TO DO: Please restate the material below word for word, from the first line through the one that contains "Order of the", inclusive.

AVAILABLE DATA:
----
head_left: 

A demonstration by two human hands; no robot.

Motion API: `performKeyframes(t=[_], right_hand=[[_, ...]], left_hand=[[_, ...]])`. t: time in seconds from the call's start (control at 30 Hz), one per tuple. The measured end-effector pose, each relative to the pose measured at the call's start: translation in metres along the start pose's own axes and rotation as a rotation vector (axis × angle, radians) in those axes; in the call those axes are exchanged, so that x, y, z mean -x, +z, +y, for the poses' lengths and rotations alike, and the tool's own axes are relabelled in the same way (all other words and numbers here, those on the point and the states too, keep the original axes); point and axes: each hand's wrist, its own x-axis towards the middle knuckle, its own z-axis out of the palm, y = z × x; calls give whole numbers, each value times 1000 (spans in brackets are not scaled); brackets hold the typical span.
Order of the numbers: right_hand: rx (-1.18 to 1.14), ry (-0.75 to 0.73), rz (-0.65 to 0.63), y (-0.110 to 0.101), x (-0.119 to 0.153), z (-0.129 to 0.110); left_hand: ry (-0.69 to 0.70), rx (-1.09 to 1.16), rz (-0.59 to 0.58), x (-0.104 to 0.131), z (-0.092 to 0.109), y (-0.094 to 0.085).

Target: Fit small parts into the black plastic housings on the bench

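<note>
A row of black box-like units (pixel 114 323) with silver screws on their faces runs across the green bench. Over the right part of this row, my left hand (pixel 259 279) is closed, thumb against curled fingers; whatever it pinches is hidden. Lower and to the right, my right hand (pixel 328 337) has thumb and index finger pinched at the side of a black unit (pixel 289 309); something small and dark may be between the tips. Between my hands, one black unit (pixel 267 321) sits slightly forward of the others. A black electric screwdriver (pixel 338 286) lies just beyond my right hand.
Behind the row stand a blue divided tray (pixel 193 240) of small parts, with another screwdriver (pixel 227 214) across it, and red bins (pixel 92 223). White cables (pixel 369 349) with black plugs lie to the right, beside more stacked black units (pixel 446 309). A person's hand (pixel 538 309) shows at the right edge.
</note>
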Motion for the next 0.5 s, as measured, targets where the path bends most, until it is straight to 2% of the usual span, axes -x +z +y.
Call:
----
WRITTEN SOLUTION:
head_left: 

A demonstration by two human hands; no robot.

Motion API: `performKeyframes(t=[_], right_hand=[[_, ...]], left_hand=[[_, ...]])`. t: time in seconds from the call's start (control at 30 Hz), one per tuple. The measured end-effector pose, each relative to the pose measured at the call's start: translation in metres along the start pose's own axes and rotation as a rotation vector (axis × angle, radians) in those axes; in the call those axes are exchanged, so that x, y, z mean -x, +z, +y, for the poses' lengths and rotations alike, and the tool's own axes are relabelled in the same way (all other words and numbers here, those on the point and the states too, keep the original axes); point and axes: each hand's wrist, its own x-axis towards the middle knuckle, its own z-axis out of the palm, y = z × x; calls give whole numbers, each value times 1000 (spans in brackets are not scaled); brackets hold the typical span.
Order of the numbers: right_hand: rx (-1.18 to 1.14), ry (-0.75 to 0.73), rz (-0.65 to 0.63), y (-0.110 to 0.101), x (-0.119 to 0.153), z (-0.129 to 0.110); left_hand: ry (-0.69 to 0.70), rx (-1.09 to 1.16), rz (-0.59 to 0.58), x (-0.104 to 0.131), z (-0.092 to 0.109), y (-0.094 to 0.085).

Response complete; there is no more output.